March 24, 2009
Like the majority of South America, Argentina is a traditionally Catholic country, thanks to its Spanish colonization, and in Argentina's case, its abundant Italian population. And like Catholics in other cultures, Argentina has an array of holiday dishes, including Empanadas de Vigilia–literally, Vigil Empanadas–which are prepared during the Lenten season before Easter.
The idea to include these recipes here came from our friend, Gianna, who brought their existence to light, if you will. She, like most Argentineans, would rather talk about food than politics, religion, or any other of the taboo subjects we Americans tend to embroil ourselves in over dinner conversation.
For those who didn't grow up with Catholic traditions, here's a crash course: Lent is the 40 days before Easter, the day on the church calendar when Christ rose from his tomb. During Lent, Catholics observe Christ's crucifixion and entombment, and on Easter, they celebrate Christ's resurrection. Mardi Gras, or Fat Tuesday, falls before Ash Wednesday, the first day of Lent. Mardi Gras is the last day of decadent food before the Lenten season begins. Lent is a time of fasting, quiet, reflection, and in honor of Christ's sacrifice, the sacrifice of a worldly comfort of our own. For the 40 days of Lent, many people traditionally give up eating red meat, and eat simpler meals of fish and vegetables instead.
Not coincidentally, ancient Pagan traditions of Oester maintain a period of late winter quiet and reflection, the end of winter, a lean time in the ancient pantry, ending with the start of Spring, emerging from darkness, a 'resurrection'. And of course, seasonal vegetables and fruits and flowers appear in the Spring, a time of renewal no matter what religious doctrine you follow. But here I am, embroiling myself!
Typical Empanadas de Vigila are stuffed with seafood or other meatless fillings; tuna, spinach , and Roquefort all make an appearance. But don't get the idea that just because these empanadas are made during Lent that you have to sacrifice flavor–the combinations are delicious. There are several variations and combinations. These ones are Roquefort (Blue Cheese) and Walnut. They are simple to make and a wonderful vegetarian option–serve them during Lent or alongside traditional meat empanadas at other times of the year. Happy Spring!
More photos on my flickr photostream, From Argentina With Love.
Empanadas de Roquefort y Nueces
Roquefort and Walnut Empanadas
1 cup crumbled Roquefort (or Blue Cheese)

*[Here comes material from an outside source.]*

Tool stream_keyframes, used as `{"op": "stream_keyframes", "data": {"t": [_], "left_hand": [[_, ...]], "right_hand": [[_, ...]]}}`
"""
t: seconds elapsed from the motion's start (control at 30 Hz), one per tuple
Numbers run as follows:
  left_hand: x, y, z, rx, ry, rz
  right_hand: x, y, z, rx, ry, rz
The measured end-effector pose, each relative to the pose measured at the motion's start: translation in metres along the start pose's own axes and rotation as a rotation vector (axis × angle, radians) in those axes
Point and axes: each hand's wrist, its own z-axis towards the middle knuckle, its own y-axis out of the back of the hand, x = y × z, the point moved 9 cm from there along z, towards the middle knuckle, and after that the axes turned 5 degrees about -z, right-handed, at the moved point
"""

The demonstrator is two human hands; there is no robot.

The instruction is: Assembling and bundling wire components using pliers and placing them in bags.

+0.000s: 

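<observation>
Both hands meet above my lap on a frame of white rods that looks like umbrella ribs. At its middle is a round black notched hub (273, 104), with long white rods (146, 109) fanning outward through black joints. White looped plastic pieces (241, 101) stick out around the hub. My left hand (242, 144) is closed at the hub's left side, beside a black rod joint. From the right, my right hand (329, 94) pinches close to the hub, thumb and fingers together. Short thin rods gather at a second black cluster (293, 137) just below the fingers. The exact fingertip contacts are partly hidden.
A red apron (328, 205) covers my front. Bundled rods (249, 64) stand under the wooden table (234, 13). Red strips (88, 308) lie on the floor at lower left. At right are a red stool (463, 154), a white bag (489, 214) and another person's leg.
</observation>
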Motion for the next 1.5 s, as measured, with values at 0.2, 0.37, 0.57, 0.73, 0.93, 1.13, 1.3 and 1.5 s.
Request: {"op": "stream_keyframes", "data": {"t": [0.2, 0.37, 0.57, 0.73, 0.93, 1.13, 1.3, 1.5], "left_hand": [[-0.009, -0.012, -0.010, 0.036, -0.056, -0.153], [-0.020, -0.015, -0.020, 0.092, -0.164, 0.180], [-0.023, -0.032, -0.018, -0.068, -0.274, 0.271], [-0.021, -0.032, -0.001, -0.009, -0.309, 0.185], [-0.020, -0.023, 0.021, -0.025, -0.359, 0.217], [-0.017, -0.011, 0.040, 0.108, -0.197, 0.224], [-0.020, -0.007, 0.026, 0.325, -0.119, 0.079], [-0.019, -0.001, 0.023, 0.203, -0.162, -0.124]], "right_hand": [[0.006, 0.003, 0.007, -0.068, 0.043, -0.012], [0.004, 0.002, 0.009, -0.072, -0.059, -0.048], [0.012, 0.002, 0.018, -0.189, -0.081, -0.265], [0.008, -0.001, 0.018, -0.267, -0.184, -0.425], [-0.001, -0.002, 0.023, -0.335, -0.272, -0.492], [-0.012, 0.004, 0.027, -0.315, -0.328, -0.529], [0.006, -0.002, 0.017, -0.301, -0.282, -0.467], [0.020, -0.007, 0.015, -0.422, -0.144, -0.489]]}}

1/2 -3/4 cup shredded Mozzarella cheese
1/3 cup pitted black (Kalamata or similar) olives, chopped fine
3 tablespoons walnuts, chopped fine
salt, to taste
ground pepper, to taste
1 egg, beaten
little cup of water, to moisten the edges of the empanada
flour, to dust the cookie sheet
powdered (confectioner's) sugar to top, optional
Pre-heat the oven to 350 degrees Fahrenheit. Combine the cheeses, olives, walnuts, salt and pepper, and stir to combine. Lay out several tapas on the counter top, to prepare them assembly-line style. Put about a tablespoon of filling in the center of each empanada. Wet your index finger with a little water and moisten the top half of the tapa. Fold the bottom half to meet the top half, pressing around the edges to seal. Cup your hands around the filling, packing the filling with the outside edge of your hands. Seal using the repulgue technique, folding edges over and over in a pattern, or seal the edges using the tines of a fork. Place the sealed empanadas on a lightly floured cookie sheet about 1 inch apart. Brush the beaten egg mixture over the top of each empanada. Bake for 15-20 minutes, until the top is a golden brown. Dust with confectioner's sugar, if desired.